Intro: Alexandros Topintzis
Translation: Alexandros Mantas
17 / 10 / 2017
We’ve been missing progressive metal as we got to know it from the legendary Dream Theater albums of the 90s. Sharp guitars, solos, catchy melodies and the agreeable blabbering of the lengthy compositions that nods to the original mentality of the 70s prog. This is what we expected, more or less, from Sons of Apollo since Sherinian and Portnoy were on board, namely the 2/5 of the Dream Theater configuration of Falling into Infinity (and, mainly, of the A Change of Seasons EP). Add to this the fact that their album is released through InsideOut and it was an educated guess that there would be a serious effort to revive this sound. Let’s have a look if they pulled it off with Psychotic Symphony.
One more supergroup came down with a thud
Let’s begin with the vocalist, Jeff Scott Soto. He possesses an unmistakable tone as well as a technique which is interconnected – for good reason – with the melodic rock of a certain kind of music. In Sons of Apollo he picks up where he left off without tweaking his style at all. For instance, on Signs of the Time the chorus that interrupts solos and riffs is so melodic that could be easily included in the new album of Journey whereas it wouldn’t be too far-fetched to call the music before and after it as djent. We had high hopes that the shredder Ron Thal, alias Bumblefoot, would have an extensive presence where he wouldn’t be confined in wearisome solos, but he would mostly zero in on spawning memorable riffs. Naturally, as a worthy session musician, he hasn’t a single composition under his belt as a legacy to any scene. Therefore, frankly, we hadn’t pinned much hope on his performance. On the bass there is Billy Sheehan, the ultimate guest, whom we can let off the hook. No matter where he plays he nails his parts, his presence is crystal clear, showcasing an admirable adaptability, to boot (for instance in Opus Maximum he adds a genuine doom tone that we were unaware it was included in his repertoire).

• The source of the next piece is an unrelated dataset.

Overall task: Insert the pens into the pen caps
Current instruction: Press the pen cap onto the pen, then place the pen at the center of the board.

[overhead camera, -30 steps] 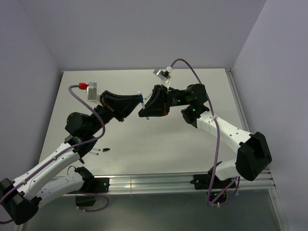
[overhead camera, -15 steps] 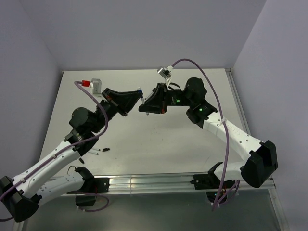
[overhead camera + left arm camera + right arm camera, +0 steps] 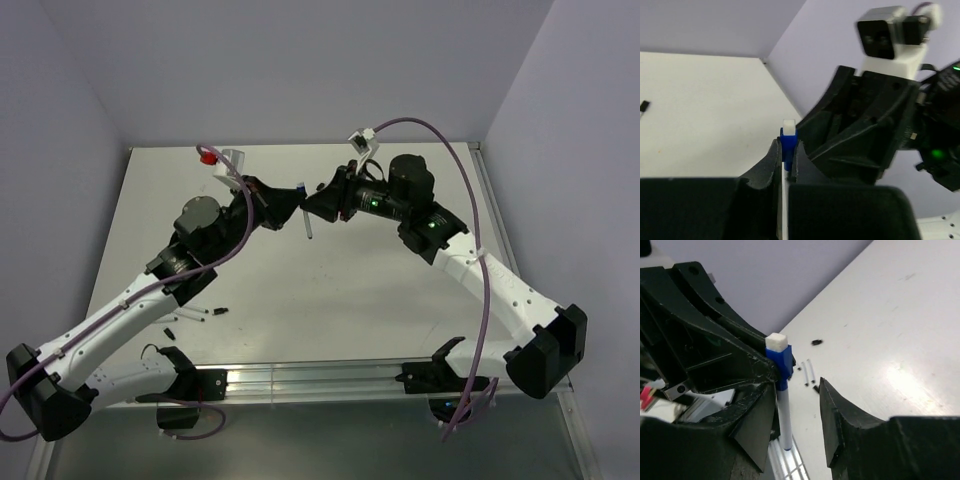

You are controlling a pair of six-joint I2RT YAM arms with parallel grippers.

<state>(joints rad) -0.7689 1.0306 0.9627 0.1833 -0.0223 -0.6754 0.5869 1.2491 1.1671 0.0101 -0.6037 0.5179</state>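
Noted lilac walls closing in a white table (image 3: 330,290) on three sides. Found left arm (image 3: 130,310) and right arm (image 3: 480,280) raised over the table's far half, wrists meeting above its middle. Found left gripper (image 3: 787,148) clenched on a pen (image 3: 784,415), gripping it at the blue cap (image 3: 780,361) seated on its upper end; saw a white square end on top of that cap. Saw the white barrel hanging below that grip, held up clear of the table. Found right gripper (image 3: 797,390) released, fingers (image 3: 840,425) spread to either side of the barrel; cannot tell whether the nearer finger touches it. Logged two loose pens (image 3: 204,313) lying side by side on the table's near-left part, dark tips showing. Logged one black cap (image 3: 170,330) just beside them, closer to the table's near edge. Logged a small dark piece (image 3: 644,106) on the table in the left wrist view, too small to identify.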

We saved the duo Portnoy / Sherinian that took care of the production and that seems to be the driving force behind this project for last. There is no question that their technical skills are dazzling, their career is luminous and they still possess the drive to remain active, but let’s face it: artistically speaking, they haven’t taken the slightest risk. For years now they sound all the same, they never opted to go off the beaten track. Therefore, it is natural that their performance on Psychotic Symphony is monolithic and totally harnessed by their insecurity for experimentation. This general feeling weighs on the material, bringing out an outcome that can be classified neither as a “return” nor as a “new musical proposition” (the last one is laughable). Perhaps the most accurate description would be that the whole thing is a digital editing of talents and styles where none made way so as a coherent outcome could be achieved.

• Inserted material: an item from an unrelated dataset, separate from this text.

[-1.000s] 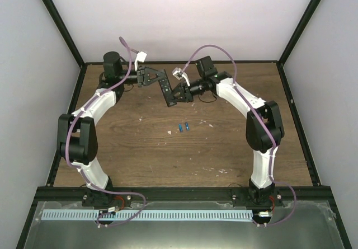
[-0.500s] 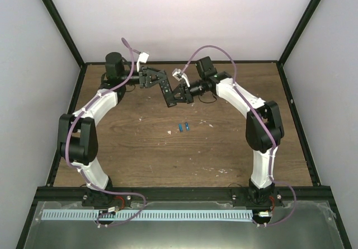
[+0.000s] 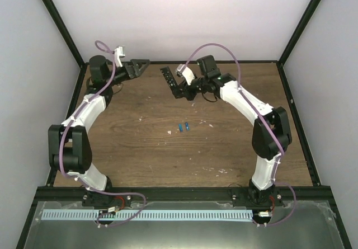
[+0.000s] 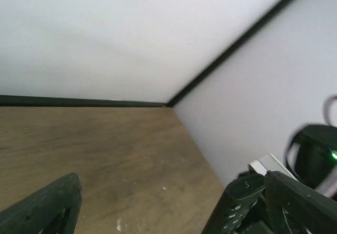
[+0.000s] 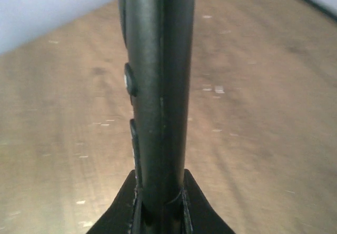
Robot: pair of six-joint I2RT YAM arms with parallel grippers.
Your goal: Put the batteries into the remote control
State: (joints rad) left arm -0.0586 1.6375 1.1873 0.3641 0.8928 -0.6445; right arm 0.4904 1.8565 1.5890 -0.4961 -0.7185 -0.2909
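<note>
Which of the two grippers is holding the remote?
The right gripper, fingers shut on the remote control; the left gripper is open and empty.

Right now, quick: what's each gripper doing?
Left gripper: open, holding nothing.
Right gripper: closed on the remote control.

2 batteries (image 3: 180, 127) lie side by side near the middle of the table (image 3: 140, 148). Behind them, toward the far edge, the remote control (image 3: 167, 76) sits between the fingers of the right gripper (image 3: 180, 89). The left gripper (image 3: 140, 64) is to its left, apart, near the far-left corner.
</note>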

There are a few good moments though that we should stress. There is a future only when there is a common goal. For instance on Divine Addiction, a Deep Purple/Rainbow vibe takes up the reins and everyone tunes in. Keyboards and riffs are propped against to what we all already know and we are fond of (keyboards à la Lord and Blackmore-drenched guitars) and therefore the group comes up with a tribute song that sounds very pleasant. But, in general, only but spare good moments are what is left from this album. Plus the fact that yet another supergroup came down with a thud.
4 / 10
Despite the fact that the line-up betokened for something interesting, at worst, I caught myself having low expectations for the album. Truth is that the first single Signs of the Time didn’t exactly help to do otherwise. Psychotic Symphony draws mainly on the 70s and 80s hard rock, adorned with Dream Theater tinges of the Falling into Infinity era when the band goes for technical playing while the distinct voice of Soto brings inevitably to mind his own achievements with Malmsteen and Talisman. At the mid-tempo parts, the influences nod to the Perfect Strangers Deep Purple era. Among all these, some AOR elements are spotted, as well as some interstitial nu dots. No matter how top-notch musicians they are, no matter how accurately the album is performed, the compositions lack quality. Tame, flat, with no reason for existence.